Reputation: 23
I have a df (“df”) containing multiple time series (value ~ time) whose observations are grouped by 3 factors: temp, rep, and species. These data need to be trimmed at the lower and upper ends of the time series, but these threshold values are group conditional (e.g. remove observations below 2 and above 10 where temp=10, rep=2, and species = “A”). I have an accompanying df (df_thresholds) that contains grouping values and the mins and maxs i want to use for each group. Not all groups need trimming (I would like to update this file regularly which would guide where to trim df). Can anybody help me conditionally filter out these values by group? I have the following, which is close but not quite there. When I reverse the max and min boolean tests, I get zero observations.

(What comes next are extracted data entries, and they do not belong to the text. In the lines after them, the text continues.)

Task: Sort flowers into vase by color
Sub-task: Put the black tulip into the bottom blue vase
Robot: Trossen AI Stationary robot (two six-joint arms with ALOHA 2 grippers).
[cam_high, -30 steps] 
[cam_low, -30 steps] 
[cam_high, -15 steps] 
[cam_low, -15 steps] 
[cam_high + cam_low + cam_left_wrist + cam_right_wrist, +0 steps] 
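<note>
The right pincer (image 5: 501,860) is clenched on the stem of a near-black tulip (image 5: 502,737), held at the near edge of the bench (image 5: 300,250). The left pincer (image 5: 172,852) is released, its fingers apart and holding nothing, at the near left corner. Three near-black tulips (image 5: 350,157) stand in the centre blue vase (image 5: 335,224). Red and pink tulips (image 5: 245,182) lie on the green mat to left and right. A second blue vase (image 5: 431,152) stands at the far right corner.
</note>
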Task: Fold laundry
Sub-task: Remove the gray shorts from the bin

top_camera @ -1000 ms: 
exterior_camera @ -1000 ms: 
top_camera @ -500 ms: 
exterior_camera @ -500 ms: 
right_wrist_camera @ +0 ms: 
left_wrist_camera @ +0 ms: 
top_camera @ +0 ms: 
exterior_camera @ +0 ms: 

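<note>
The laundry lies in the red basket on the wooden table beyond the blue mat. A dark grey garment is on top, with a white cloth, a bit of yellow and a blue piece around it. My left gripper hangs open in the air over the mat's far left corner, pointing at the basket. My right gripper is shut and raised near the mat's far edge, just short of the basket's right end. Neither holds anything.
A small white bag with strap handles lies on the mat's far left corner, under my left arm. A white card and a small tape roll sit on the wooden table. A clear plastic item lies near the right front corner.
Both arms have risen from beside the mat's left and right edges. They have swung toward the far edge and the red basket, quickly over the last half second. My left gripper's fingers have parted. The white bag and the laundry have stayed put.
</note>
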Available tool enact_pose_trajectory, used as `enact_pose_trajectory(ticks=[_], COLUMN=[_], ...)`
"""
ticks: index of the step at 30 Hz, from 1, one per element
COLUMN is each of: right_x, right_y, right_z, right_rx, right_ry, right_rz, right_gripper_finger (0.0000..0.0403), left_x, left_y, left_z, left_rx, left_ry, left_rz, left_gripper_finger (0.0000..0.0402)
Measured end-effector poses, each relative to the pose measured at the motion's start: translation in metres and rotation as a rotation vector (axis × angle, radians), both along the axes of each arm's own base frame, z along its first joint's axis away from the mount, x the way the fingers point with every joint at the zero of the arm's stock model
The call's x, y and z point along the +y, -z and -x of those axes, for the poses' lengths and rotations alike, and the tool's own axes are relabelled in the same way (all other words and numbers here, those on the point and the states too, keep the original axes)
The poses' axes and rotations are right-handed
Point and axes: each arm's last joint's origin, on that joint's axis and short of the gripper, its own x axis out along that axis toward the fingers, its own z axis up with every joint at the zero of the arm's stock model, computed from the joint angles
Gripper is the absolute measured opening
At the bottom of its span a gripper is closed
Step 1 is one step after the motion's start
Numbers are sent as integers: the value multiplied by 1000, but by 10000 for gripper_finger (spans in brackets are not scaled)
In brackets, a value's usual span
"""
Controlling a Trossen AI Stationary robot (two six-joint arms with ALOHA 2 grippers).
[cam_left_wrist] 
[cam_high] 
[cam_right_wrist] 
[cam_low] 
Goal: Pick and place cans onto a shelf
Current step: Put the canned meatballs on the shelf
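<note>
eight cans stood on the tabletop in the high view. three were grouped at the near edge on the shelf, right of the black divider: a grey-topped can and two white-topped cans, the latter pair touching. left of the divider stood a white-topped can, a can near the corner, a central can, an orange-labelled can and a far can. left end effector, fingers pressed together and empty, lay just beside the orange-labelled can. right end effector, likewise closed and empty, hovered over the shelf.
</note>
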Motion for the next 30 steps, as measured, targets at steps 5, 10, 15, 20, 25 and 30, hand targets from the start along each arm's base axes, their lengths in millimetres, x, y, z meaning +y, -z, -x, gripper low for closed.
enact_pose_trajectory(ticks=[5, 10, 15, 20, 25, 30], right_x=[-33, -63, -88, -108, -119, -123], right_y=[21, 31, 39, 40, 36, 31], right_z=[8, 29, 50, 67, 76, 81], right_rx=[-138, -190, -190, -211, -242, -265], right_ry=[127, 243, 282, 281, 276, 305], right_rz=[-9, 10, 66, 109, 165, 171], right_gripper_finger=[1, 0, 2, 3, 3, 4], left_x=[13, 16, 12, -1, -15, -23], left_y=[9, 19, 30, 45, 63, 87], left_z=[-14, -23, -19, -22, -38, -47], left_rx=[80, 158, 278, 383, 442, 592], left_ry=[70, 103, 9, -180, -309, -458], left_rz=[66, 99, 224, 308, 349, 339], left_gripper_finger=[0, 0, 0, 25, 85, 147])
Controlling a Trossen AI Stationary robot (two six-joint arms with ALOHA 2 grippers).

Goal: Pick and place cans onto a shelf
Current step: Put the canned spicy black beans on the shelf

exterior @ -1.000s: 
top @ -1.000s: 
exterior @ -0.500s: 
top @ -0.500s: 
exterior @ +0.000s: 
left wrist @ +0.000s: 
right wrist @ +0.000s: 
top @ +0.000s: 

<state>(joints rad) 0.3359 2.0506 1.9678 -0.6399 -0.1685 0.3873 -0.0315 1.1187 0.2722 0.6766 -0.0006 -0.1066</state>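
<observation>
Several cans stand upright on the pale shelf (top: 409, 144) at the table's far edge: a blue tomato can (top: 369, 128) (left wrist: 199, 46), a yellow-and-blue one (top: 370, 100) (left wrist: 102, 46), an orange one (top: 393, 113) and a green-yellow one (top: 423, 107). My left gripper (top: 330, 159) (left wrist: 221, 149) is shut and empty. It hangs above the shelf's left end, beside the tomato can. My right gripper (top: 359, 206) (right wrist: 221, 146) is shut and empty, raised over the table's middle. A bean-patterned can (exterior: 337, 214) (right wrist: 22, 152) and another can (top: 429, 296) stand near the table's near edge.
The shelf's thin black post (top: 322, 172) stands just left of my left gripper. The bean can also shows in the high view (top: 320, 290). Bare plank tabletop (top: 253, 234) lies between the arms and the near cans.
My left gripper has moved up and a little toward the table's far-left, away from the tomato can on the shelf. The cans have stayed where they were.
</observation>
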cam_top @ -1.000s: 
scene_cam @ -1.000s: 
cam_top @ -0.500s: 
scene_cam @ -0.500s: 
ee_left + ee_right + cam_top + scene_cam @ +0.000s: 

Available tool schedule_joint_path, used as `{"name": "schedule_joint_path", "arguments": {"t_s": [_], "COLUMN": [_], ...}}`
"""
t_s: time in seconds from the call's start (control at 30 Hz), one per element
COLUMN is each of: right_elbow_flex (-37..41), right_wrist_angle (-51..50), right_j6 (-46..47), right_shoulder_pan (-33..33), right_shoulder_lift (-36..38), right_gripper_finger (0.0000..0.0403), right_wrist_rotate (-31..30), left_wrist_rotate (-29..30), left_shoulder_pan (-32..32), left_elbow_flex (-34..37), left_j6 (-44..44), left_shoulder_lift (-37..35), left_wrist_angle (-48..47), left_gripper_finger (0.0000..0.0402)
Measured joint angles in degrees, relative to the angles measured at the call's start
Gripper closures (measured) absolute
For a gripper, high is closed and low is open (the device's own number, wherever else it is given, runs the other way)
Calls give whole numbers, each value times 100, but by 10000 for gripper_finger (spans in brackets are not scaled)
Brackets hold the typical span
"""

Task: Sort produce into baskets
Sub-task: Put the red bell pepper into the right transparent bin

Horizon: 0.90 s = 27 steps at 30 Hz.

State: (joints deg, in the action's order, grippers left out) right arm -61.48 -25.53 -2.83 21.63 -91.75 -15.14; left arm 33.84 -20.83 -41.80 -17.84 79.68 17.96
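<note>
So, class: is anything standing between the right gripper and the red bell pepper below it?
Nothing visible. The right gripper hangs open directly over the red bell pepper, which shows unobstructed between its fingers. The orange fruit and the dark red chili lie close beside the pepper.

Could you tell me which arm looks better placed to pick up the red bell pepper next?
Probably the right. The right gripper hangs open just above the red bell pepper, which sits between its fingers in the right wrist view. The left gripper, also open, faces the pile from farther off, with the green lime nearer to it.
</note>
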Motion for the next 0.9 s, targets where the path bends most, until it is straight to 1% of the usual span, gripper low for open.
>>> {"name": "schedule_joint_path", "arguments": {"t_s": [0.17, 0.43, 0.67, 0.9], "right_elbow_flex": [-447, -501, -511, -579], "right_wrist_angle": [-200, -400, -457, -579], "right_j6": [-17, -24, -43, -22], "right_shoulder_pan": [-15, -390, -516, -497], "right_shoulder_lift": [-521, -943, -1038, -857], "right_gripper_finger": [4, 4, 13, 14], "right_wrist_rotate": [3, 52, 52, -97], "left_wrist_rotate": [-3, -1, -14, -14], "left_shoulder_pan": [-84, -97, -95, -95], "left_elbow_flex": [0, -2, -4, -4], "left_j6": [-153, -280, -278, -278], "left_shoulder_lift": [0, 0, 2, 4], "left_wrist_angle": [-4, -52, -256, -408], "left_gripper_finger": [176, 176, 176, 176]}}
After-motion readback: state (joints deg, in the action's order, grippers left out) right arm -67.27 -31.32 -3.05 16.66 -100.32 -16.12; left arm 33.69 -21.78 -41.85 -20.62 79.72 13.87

df <- data.frame(species = c(rep("A", 16), rep("B", 16)),
temp=as.factor(c(rep(10,4),rep(20,4),rep(10,4),rep(20,4))),
rep=as.factor(c(rep(1,8),rep(2,8),rep(1,8),rep(2,8))),
time=rep(seq(1:4),4),
value=c(1,4,8,16,2,4,9,16,2,4,10,16,2,4,15,16,2,4,6,16,1,4,8,16,1,2,8,16,2,3,4,16))
df_thresholds <- data.frame(species=c("A", "A", "B"),
temp=as.factor(c(10,20,10)),
rep=as.factor(c(1,1,2)),
min_value=c(2,4,2),
max_value=c(10,10,9))
#desired outcome
df_desired <- df[c(2:3,6:7,9:24,26:27,29:nrow(df)),]
#attempt
df2 <- df
for (i in 1:nrow(df_thresholds)) {
df2 <- df2 %>%
filter(!(species==df_thresholds$species[i] & temp==df_thresholds$temp[i] & rep==df_thresholds$rep[i] & value>df_thresholds$min_value[i] & value<df_thresholds$max_value[i]))
}
EDIT: Here's the solution I implemented per suggestions below.
df_test <- left_join(df, df_thresholds, by=c('species','temp','rep'))
df_test$min_value[is.na(df_test$min_value)] <- 0
df_test$max_value[is.na(df_test$max_value)] <- 999
df_test2 <- df_test %>%
filter(value >= min_value & value <= max_value)
Upvotes: 0
Views: 104
Reputation: 388982
We can find out indices which we want to exclude using mapply
df[-c(with(df_thresholds,
mapply(function(x, y, z, min_x, max_x)
which(df$species == x & df$temp == y & df$rep == z &
(df$value < min_x | df$value > max_x)),
species, temp, rep, min_value, max_value))), ]
# species temp rep time value
#2 A 10 1 2 4
#3 A 10 1 3 8
#6 A 20 1 2 4
#7 A 20 1 3 9
#9 A 10 2 1 2
#10 A 10 2 2 4
#11 A 10 2 3 10
#12 A 10 2 4 16
#......
In mapply
we pass all the columns of df_thresholds
filter df
accordingly and find out indices which are outside min and max value for each row and exclude them from the original dataframe.
The result of mapply
call is
#[1] 1 4 5 8 25 28
which are the rows we want to exclude from the df
since they fall out of range.
Upvotes: 0